• Problem statement:
Give the data again exactly, without images.

____

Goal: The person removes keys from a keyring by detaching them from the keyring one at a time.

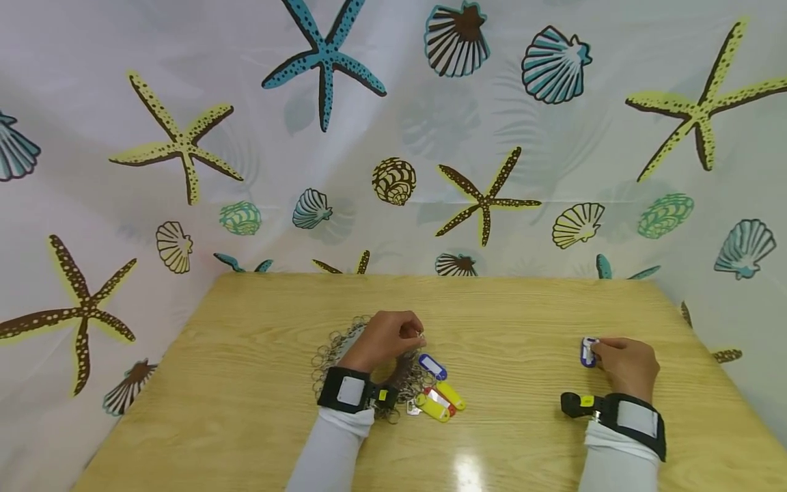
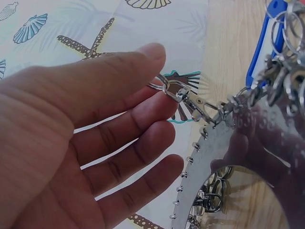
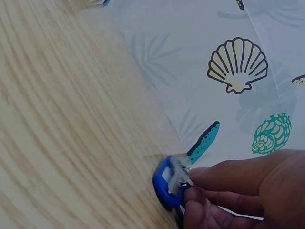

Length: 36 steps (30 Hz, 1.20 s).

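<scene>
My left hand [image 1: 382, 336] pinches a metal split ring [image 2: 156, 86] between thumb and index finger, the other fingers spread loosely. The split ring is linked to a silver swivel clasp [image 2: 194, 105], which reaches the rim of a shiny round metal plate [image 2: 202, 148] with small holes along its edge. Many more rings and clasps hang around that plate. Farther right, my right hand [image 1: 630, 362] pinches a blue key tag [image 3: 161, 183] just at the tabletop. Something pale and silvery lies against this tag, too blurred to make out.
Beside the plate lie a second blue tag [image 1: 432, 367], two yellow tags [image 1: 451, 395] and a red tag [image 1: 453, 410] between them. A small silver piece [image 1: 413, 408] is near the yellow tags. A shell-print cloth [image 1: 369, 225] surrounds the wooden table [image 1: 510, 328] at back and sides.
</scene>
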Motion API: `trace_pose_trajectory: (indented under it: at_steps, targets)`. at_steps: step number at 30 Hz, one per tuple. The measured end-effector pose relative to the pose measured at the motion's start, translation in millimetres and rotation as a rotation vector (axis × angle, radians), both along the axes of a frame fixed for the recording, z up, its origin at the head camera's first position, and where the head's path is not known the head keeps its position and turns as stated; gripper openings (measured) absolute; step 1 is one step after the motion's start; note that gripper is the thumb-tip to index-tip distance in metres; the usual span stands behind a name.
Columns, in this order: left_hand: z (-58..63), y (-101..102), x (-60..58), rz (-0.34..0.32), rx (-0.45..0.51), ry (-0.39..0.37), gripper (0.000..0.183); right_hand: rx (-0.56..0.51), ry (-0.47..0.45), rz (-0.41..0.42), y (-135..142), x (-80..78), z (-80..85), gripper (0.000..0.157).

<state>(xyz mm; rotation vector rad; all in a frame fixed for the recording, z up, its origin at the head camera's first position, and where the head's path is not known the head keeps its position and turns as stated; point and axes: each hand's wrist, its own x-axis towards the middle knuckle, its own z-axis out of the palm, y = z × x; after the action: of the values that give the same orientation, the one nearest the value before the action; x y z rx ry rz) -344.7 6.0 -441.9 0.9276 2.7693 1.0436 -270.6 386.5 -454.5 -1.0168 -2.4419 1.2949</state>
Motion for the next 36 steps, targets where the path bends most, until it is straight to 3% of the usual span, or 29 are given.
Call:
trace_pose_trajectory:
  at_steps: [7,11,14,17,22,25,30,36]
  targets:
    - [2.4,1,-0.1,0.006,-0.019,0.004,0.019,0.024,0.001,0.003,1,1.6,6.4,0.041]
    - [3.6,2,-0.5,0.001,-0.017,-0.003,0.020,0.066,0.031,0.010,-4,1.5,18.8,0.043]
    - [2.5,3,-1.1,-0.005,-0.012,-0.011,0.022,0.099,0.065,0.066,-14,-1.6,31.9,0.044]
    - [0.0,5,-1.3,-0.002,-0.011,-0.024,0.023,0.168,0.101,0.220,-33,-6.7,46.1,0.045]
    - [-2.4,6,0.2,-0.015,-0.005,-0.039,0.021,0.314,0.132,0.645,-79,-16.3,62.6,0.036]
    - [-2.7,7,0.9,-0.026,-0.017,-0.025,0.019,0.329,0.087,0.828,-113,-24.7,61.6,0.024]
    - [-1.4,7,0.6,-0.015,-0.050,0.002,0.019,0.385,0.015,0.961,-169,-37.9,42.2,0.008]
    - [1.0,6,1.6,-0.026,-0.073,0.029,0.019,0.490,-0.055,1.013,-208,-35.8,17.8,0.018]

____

• Written answer:
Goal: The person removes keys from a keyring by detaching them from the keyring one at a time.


Length: 36 steps (30 Hz, 1.20 s).

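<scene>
My left hand [image 1: 382, 336] pinches a metal split ring [image 2: 156, 86] between thumb and index finger, the other fingers spread loosely. The split ring is linked to a silver swivel clasp [image 2: 194, 105], which reaches the rim of a shiny round metal plate [image 2: 202, 148] with small holes along its edge. Many more rings and clasps hang around that plate. Farther right, my right hand [image 1: 630, 362] pinches a blue key tag [image 3: 161, 183] just at the tabletop. Something pale and silvery lies against this tag, too blurred to make out.
Beside the plate lie a second blue tag [image 1: 432, 367], two yellow tags [image 1: 451, 395] and a red tag [image 1: 453, 410] between them. A small silver piece [image 1: 413, 408] is near the yellow tags. A shell-print cloth [image 1: 369, 225] surrounds the wooden table [image 1: 510, 328] at back and sides.
</scene>
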Motion API: `trace_pose_trajectory: (indented under it: at_steps, targets)`. at_steps: step number at 30 Hz, one per tuple. The measured end-effector pose relative to the pose measured at the motion's start, translation in millimetres and rotation as a rotation vector (axis × angle, radians), both along the axes of a frame fixed for the recording, z up, its origin at the head camera's first position, and where the head's path is not known the head keeps its position and turns as stated; gripper openings (measured) absolute; step 1 is one step after the motion's start; note that gripper is the thumb-tip to index-tip distance in metres; the usual span stands behind a name.
Columns, in this order: left_hand: z (-58..63), y (-101..102), x (-60..58), rz (-0.34..0.32), rx (-0.45..0.51), ry (-0.39..0.37), gripper (0.000..0.183); right_hand: rx (-0.56..0.51), ry (-0.47..0.45), rz (-0.41..0.42), y (-135..142), x (-80..78), z (-80..85), gripper (0.000..0.157).

<state>(xyz mm; rotation vector rad; all in a frame fixed for the recording, z up, its origin at the head camera's first position, and where the head's path is not known the head keeps its position and turns as stated; point and axes: each hand's wrist, its own x-axis towards the middle knuckle, its own z-axis out of the palm, y = z × x; after the action: of the values that give the same orientation, the one nearest the value before the action; x y z rx ry rz) -344.7 6.0 -441.9 0.9276 2.7693 1.0436 -270.6 386.5 -454.5 -1.0168 -2.4419 1.2949</state>
Motion for the next 36 steps, targets where the path bends most, until it is straight to 3% of the usual span, or 29 are given.
Call:
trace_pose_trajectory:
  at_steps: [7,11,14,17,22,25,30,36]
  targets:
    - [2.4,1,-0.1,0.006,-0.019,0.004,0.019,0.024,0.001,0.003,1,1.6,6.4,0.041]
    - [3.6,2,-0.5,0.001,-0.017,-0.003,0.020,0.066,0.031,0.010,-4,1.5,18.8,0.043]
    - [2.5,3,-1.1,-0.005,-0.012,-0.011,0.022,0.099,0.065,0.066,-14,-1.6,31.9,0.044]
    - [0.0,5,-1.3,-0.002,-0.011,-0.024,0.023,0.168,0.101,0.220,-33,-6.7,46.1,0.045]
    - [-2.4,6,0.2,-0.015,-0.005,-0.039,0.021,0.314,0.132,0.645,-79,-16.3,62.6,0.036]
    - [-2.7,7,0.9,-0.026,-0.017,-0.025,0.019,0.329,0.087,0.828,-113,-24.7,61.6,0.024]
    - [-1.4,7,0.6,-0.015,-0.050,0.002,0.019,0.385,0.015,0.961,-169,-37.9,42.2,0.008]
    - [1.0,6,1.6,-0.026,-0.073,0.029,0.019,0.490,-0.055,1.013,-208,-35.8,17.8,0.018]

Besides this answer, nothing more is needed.